Club Paradise Tour
- Location: North America • Europe
- Associated album: Take Care
- Start date: February 14, 2012
- End date: June 17, 2012
- Legs: 3
- No. of shows: 65
- Box office: $42.6 million ($59.74 million in 2025 dollars)

Drake concert chronology
- Away from Home Tour (2010); Club Paradise Tour (2012); Would You Like a Tour? (2013–15);

= Club Paradise Tour =

2012 concert tour by Drake

The Club Paradise Tour was the second headlining tour by the Canadian rapper Drake. The tour came following the release of Drake's second studio album, Take Care.
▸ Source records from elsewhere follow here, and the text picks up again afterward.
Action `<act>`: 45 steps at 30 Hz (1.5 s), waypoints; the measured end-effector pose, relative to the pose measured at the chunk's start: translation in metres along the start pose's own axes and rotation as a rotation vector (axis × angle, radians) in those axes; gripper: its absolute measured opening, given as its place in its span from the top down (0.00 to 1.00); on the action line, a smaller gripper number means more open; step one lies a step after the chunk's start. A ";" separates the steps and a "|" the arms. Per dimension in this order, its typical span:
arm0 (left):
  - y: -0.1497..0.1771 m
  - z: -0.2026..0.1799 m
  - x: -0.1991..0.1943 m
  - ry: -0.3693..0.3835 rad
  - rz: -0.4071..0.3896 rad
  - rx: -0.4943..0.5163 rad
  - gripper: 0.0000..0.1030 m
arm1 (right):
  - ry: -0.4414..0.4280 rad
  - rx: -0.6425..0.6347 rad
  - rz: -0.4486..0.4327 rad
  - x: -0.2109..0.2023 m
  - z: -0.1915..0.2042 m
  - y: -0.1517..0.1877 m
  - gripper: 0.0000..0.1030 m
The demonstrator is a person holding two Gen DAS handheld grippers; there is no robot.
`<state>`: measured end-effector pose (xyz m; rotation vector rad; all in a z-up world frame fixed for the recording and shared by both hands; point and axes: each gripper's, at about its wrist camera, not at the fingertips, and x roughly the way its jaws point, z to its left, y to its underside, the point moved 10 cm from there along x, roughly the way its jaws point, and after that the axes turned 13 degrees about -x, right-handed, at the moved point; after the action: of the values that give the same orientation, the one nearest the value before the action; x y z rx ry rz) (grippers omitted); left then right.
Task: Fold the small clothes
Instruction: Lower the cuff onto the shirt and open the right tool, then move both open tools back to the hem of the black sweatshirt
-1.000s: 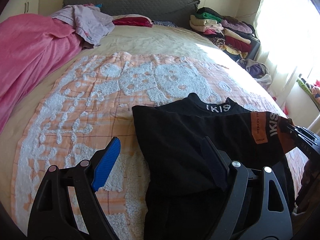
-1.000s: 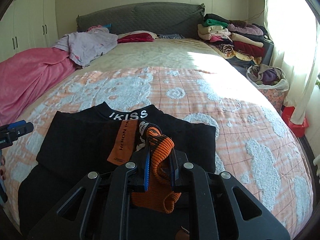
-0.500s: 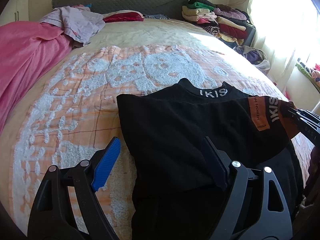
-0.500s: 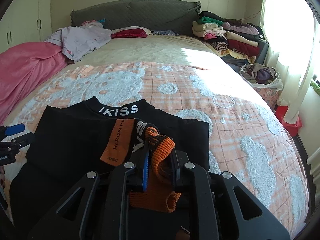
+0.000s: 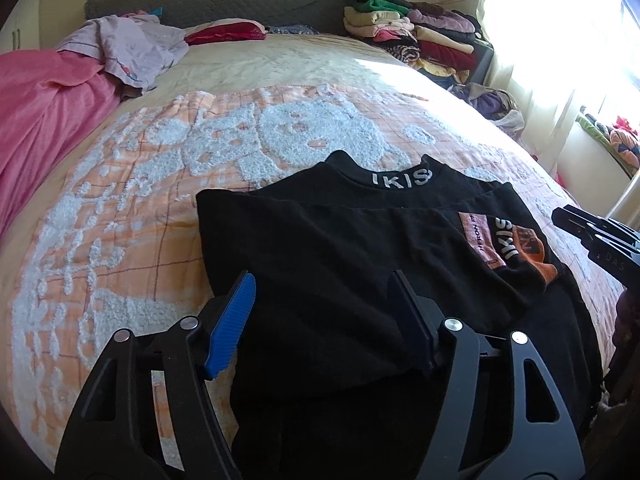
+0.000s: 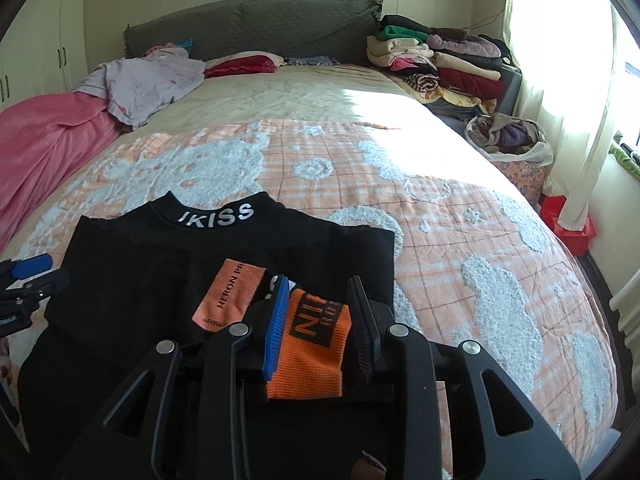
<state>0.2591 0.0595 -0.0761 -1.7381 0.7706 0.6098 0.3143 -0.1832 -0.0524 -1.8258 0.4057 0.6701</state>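
Observation:
A black top [image 5: 320, 232] with "IKISS" on its collar [image 6: 218, 216] lies on the orange-and-white bedspread [image 5: 120, 220], one sleeve folded across its front. The sleeve ends in an orange cuff [image 6: 316, 344] beside an orange label [image 6: 232, 296]. My right gripper [image 6: 318, 281] is opening; the cuff lies flat between its jaws and the pads no longer pinch it. My left gripper [image 5: 322, 280] hangs over the top's left part, its jaws closing with black cloth under the gap and nothing pinched. Each gripper shows at the edge of the other's view: the right gripper [image 5: 592, 232], the left gripper [image 6: 24, 276].
A pink blanket [image 5: 40, 112] and a lilac garment [image 5: 132, 48] cover the bed's left side. Folded clothes [image 5: 408, 32] are stacked at the far right by the grey headboard [image 6: 256, 28]. A bag of clothes [image 6: 508, 136] and a red box [image 6: 568, 228] stand beside the bed.
The right jaws have spread and let go of the bunched orange cuff, which now lies flat. The left gripper has moved in over the top and its jaws have narrowed.

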 end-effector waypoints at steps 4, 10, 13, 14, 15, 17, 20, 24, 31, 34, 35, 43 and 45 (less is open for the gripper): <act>0.018 0.002 0.020 -0.045 0.083 0.026 0.43 | -0.057 -0.042 0.012 0.004 0.026 0.003 0.68; 0.029 0.010 0.024 -0.041 0.120 0.020 0.43 | -0.138 -0.051 0.009 0.005 0.053 0.006 0.62; 0.030 0.011 0.024 -0.029 0.125 0.003 0.43 | -0.153 -0.077 0.018 0.008 0.062 0.009 0.62; 0.030 0.010 0.024 -0.030 0.124 0.005 0.43 | -0.160 -0.080 0.026 0.012 0.063 0.012 0.62; 0.030 0.010 0.024 -0.032 0.123 0.007 0.43 | -0.166 -0.077 0.041 0.016 0.063 0.015 0.62; 0.030 0.009 0.023 -0.030 0.122 0.006 0.43 | -0.142 -0.075 0.092 0.028 0.058 0.027 0.61; 0.030 0.010 0.022 -0.023 0.124 0.000 0.43 | -0.097 -0.060 0.149 0.044 0.047 0.045 0.55; 0.031 0.010 0.022 -0.019 0.123 -0.003 0.43 | -0.101 -0.027 0.135 0.042 0.045 0.048 0.54; 0.031 0.010 0.019 -0.014 0.120 -0.008 0.43 | -0.104 -0.005 0.104 0.026 0.045 0.046 0.54; 0.031 0.010 0.018 -0.013 0.118 -0.009 0.43 | -0.120 0.017 0.086 0.017 0.045 0.046 0.52; 0.031 0.010 0.018 -0.013 0.117 -0.010 0.43 | -0.121 0.020 0.080 0.014 0.045 0.046 0.50; 0.031 0.010 0.017 -0.011 0.114 -0.010 0.43 | -0.137 0.055 0.043 -0.002 0.043 0.043 0.35; 0.031 0.010 0.017 -0.011 0.114 -0.009 0.43 | -0.139 0.062 0.034 -0.005 0.042 0.043 0.28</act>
<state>0.2465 0.0589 -0.1109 -1.7061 0.8647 0.7007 0.2754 -0.1586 -0.0918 -1.7062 0.3623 0.7945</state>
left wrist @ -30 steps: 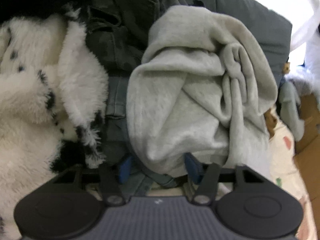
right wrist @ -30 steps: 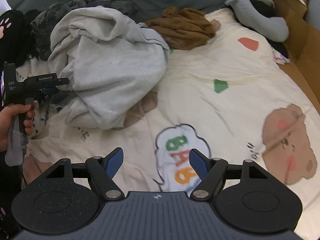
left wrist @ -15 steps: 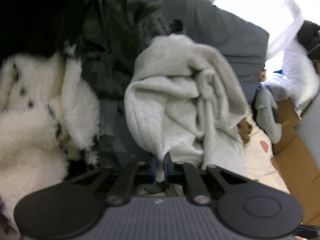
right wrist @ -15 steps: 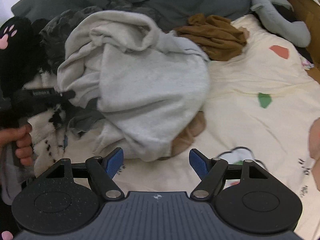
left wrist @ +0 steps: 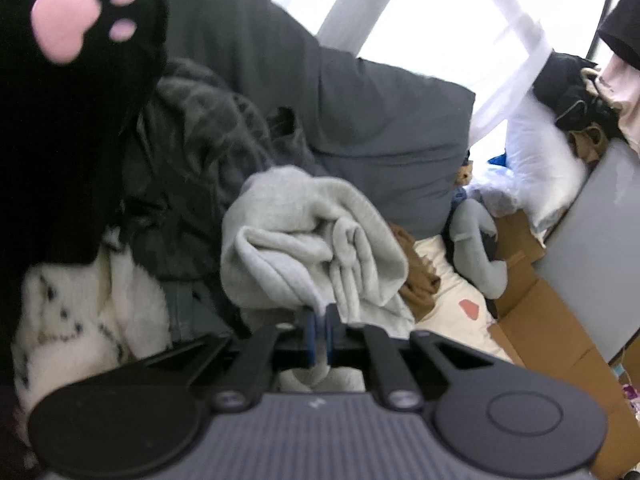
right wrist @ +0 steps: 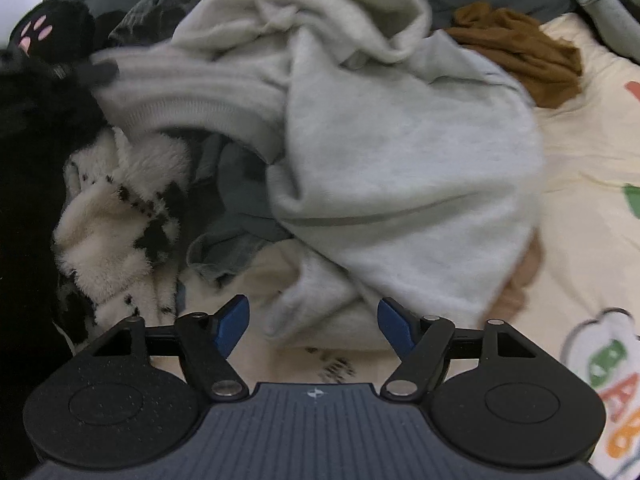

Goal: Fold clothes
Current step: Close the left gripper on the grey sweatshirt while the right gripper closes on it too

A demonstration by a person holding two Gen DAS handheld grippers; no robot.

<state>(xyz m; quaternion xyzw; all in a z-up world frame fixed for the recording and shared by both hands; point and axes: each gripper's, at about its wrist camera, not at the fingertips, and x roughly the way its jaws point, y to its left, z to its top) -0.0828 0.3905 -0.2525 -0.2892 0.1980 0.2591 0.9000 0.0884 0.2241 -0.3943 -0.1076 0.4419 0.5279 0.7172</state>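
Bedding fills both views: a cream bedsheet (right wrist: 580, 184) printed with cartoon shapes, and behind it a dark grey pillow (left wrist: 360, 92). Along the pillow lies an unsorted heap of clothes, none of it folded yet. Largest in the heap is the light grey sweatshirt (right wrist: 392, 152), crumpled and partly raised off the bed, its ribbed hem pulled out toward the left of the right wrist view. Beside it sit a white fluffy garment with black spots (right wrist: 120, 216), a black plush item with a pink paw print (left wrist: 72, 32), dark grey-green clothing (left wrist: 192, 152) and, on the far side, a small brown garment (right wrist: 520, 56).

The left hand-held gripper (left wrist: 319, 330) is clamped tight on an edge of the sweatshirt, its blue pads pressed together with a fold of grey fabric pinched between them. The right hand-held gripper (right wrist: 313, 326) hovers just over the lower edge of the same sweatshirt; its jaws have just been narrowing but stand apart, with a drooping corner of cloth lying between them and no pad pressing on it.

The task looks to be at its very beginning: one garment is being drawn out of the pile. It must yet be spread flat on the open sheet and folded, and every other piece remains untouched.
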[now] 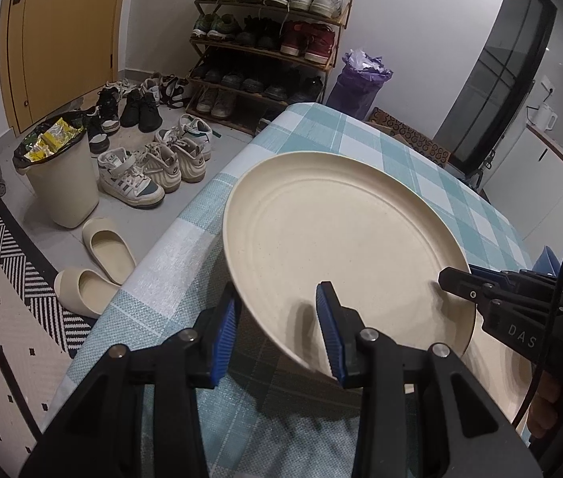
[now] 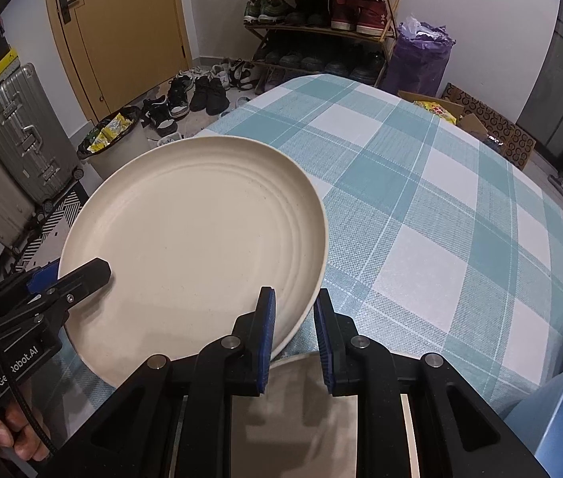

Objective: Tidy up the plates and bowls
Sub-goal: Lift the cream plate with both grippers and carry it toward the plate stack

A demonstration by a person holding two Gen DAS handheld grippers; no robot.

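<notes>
Scene: a cream plate (image 1: 341, 247) is held tilted above a counter (image 2: 440, 207) draped in a teal-and-white checked cloth
Left tool: the left tool (image 1: 277, 334) straddles the plate's near rim, one blue pad under the edge and one over it; the jaws stand partly apart, and whether the pads press the rim cannot be told
Right tool: the right tool (image 2: 293, 334) has its jaws drawn nearly together on the opposite rim, clamping the plate
Plate position: lifted clear of the cloth at the counter's near corner, its far edge higher than its near one
Below: a second cream plate (image 2: 301, 410) lies flat under the right tool
Background: a shoe rack (image 1: 265, 40), a waste bin (image 1: 62, 175) and a wooden door (image 2: 122, 28) line the room behind
</notes>
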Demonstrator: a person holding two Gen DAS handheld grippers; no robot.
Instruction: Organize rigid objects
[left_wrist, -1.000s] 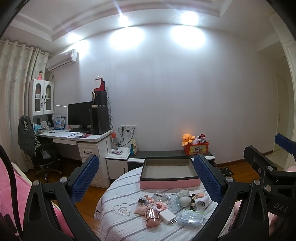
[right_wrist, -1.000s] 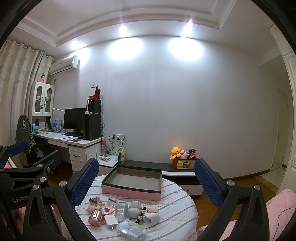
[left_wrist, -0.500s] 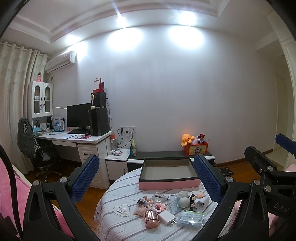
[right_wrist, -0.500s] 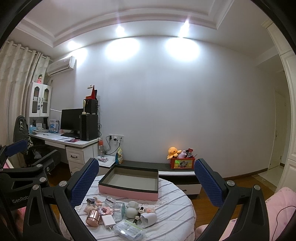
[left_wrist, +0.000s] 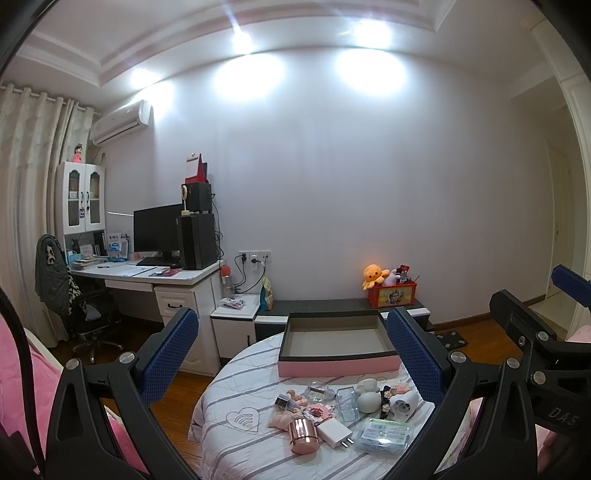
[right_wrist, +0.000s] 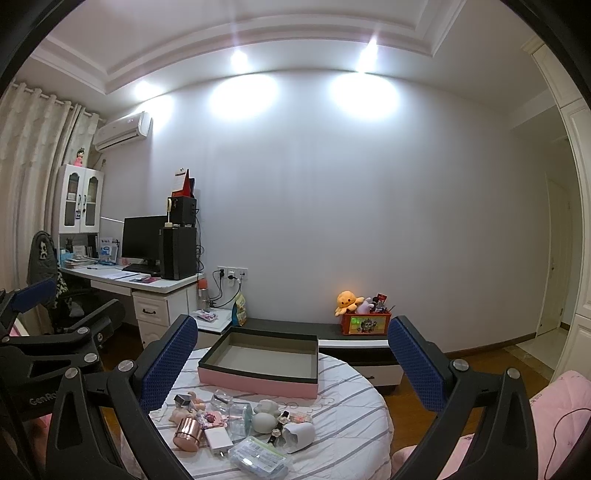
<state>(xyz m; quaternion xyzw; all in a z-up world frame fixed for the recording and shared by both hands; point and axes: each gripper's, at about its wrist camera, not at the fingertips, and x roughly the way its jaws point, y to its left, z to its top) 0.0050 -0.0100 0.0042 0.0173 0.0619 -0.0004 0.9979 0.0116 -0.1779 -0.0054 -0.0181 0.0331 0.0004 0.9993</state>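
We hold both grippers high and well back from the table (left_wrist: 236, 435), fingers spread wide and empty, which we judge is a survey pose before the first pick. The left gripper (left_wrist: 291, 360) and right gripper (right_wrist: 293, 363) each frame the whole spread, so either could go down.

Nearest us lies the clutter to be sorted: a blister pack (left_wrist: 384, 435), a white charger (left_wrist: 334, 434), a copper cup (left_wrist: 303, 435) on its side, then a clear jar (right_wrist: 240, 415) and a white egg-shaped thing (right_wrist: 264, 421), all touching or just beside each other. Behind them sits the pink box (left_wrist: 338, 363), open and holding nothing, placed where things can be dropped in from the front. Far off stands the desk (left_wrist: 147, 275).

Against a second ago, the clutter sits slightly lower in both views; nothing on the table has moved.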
The tour's name spins off from the 2011 song "Club Paradise", a promotional single released ahead of the release of Take Care, which, in turn, borrowed its name from a strip club in Toronto. An official poster for the tour was released along with the announcement of the venture, showing Drake in the same room as is on the album cover, expressing the despondent conflicting stance about growing wealth and fame prevalent in the album.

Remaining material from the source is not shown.